Isso não pode parecer ruído visual para algumas pessoas?
Eu sou um documentarista tradicional e sou considerado um dos principais documentaristas brasileiros. Essa é e sempre foi a minha linha. Eu faço questão de que o espectador sinta o tempo todo que aquilo é uma filmagem, isso dá mais espírito crítico para ele. Hoje é uma linha extremamente aceita em documentário, mas no meu tempo não. O [Eduardo] Coutinho, no Cabra Marcado para Morrer, que fez nos anos 1980, já andava com a câmera acompanhando, entrando nos lugares.

Como você transpõe esse pensamento para a edição?
Eu filmo com três câmeras. Sempre tem uma que está mais fechada nos depoimentos. Outra pega o entorno, os movimentos de fora, as pessoas passando, olhando, curiosas. E há uma terceira, média, na qual eu estou presente, a pessoa que depõe está presente, eventualmente um fragmento da equipe. São três planos para a gente montar.

Em Na Sombra da História, qual o propósito de não identificar os entrevistados?
Esse filme é rua. As pessoas que foram filmadas são pessoas comuns da rua, elas não estão ali pela sua função na sociedade. O professor Marco Aurélio Nogueira, que dá um depoimento, estava na Barão de Itapetininga (centro de São Paulo) com o filho dele. Não busquei ninguém, as pessoas foram escolhidas ao acaso, em lugares movimentados.
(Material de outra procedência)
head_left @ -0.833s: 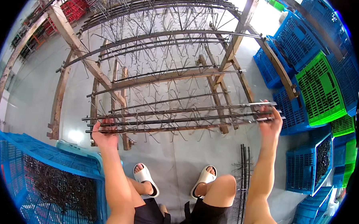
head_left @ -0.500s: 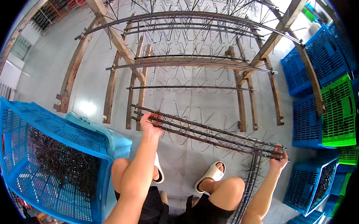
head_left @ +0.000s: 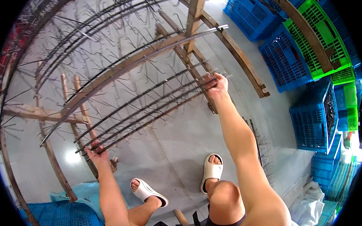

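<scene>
Both my hands grip a set of long thin dark rods (head_left: 152, 119) with short bent wire hooks sticking out along them. My left hand (head_left: 99, 152) is closed round their lower left end, beside a wooden upright. At the upper right end, my right hand (head_left: 217, 86) has its fingers wrapped round the rods, close to a rack post. The rods slant up to the right, just on my side of a wooden rack (head_left: 151, 50). More hooked rods lie across that rack. Whether the held rods touch its supports I cannot tell.
Blue crates (head_left: 284, 57) and a green crate (head_left: 321, 34) are stacked at the right. A blue crate (head_left: 310, 118) there holds dark pieces. Hooked rods (head_left: 258, 146) lie on the floor behind my right forearm. A blue basket (head_left: 59, 216) stands at lower left.
My view has turned toward the right side. The rods, still in both hands, have swung from sloping down rightward to sloping up rightward, and are now closer to the rack.
</scene>
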`<action>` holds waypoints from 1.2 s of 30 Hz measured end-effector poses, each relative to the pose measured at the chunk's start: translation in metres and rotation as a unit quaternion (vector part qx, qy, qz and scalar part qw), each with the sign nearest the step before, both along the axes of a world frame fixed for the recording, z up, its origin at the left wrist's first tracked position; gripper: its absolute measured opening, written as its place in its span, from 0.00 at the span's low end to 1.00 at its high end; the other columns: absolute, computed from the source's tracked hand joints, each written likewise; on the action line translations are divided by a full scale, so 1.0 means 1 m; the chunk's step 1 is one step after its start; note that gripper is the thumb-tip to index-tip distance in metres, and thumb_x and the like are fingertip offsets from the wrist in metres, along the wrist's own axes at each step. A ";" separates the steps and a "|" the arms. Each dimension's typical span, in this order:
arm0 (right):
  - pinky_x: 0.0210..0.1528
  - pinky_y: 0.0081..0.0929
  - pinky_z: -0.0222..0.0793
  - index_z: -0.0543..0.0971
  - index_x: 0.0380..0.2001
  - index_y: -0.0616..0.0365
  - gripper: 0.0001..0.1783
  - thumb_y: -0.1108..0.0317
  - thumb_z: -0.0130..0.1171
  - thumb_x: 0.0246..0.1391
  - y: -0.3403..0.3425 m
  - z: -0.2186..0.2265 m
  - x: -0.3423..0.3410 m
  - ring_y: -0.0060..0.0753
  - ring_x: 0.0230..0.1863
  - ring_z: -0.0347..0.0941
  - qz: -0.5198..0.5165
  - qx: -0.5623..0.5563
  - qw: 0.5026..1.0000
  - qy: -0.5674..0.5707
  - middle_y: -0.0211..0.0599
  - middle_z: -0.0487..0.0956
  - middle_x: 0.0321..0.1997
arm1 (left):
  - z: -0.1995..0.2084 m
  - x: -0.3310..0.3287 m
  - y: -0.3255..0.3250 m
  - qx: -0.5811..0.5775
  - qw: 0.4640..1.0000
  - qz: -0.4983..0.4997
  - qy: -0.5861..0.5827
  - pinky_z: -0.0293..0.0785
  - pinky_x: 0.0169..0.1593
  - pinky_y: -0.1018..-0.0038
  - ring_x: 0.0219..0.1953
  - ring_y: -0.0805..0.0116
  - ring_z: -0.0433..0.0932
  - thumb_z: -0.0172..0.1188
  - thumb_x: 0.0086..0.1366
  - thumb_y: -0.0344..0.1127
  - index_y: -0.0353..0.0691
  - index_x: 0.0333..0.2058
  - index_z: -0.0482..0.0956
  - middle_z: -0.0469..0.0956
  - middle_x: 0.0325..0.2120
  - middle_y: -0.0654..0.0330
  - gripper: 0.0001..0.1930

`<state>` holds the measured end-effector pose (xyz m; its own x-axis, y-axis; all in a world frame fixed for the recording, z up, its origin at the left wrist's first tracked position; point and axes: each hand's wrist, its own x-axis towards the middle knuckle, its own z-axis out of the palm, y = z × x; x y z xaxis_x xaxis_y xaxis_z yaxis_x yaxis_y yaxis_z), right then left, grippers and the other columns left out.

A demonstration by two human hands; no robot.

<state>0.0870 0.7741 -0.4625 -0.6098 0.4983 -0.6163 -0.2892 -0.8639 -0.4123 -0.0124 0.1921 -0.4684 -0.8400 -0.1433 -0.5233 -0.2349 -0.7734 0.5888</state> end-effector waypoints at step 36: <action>0.17 0.31 0.62 0.73 0.22 0.61 0.10 0.64 0.52 0.44 -0.423 0.041 1.014 0.32 0.16 0.67 -0.212 -0.030 0.728 -0.651 0.38 0.72 0.17 | 0.103 0.502 0.188 -0.361 0.241 -0.883 0.178 0.68 0.41 0.72 0.35 0.66 0.72 0.49 0.62 0.50 0.40 0.42 0.74 0.74 0.35 0.57 0.20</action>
O programa suscita a necessidade de conhecimento histórico do brasileiro?
Hoje a falta de memória do Brasil em relação ao passado é impressionante. Eu acho que esse desconhecimento passa pelo processo de formação da sociedade brasileira, que torna as pessoas muito pragmáticas. É o dia a dia que vale, como você vai ganhá-lo. A formação cultural sempre foi elitista. Você vê o papel que os africanos tiveram na formação do povo brasileiro e vê a situação deles até hoje. Eles são marginalizados, perseguidos, discriminados. A formação do povo brasileiro se dá subalternamente, tentando encontrar espaço dentro de uma sociedade que, primeiro, foi ocupada pelos portugueses, espanhóis, árabes, italianos, que vieram de países onde a luta de classes já estava mais avançada e formaram uma camada média da sociedade. Essas pessoas já tinham consciência dessas questões, tanto que os movimentos sociais estouram no começo do século passado com imigrantes, espanhóis e italianos principalmente. A formação do povo brasileiro é pobre culturalmente. O sistema de educação, em vez de chamar as pessoas para as coisas que elas vivem e para a história delas, é um sistema imposto, uma burocracia. O domínio oligárquico é tão grande que as pessoas têm vergonha de não saber as coisas e de falar de sua origem também. Quem expõe a sua realidade são só os rebeldes, que estouram. Esse medo imposto pela própria aristocracia à população a afasta de tentar saber demais das coisas. O povo brasileiro foi criado com um medo pavoroso de se imiscuir nas questões da elite e dos poderosos. Vivemos um momento de esgotamento ideológico, dos modelos ideológicos, de partidos que estão superados no mundo inteiro e não só aqui. O aumento de uma população com desejo de participar, no mundo inteiro, é muito grande. Aqui há uma insatisfação com a forma como o país é gerido.

E essa falta de memória histórica não prejudica as pessoas na hora de reivindicarem alguma coisa?
Prejudica porque falta referência de como a população lutou no passado. É por isso que quero falar do passado para revelar o presente. O conhecimento histórico ajuda a sociedade a encontrar caminhos de luta, ajuda as pessoas a perceber que elas têm um papel na construção da história. A história existe na vida das pessoas, só que elas não têm consciência, não têm memória disso. Por isso está na sombra. Recuperar isso é muito importante. Eu acho que a série ganhou mais atualidade pelo momento em que a gente se encontra. A história é viva. Na Sombra da História é um experimento, é uma educação histórica ao vivo.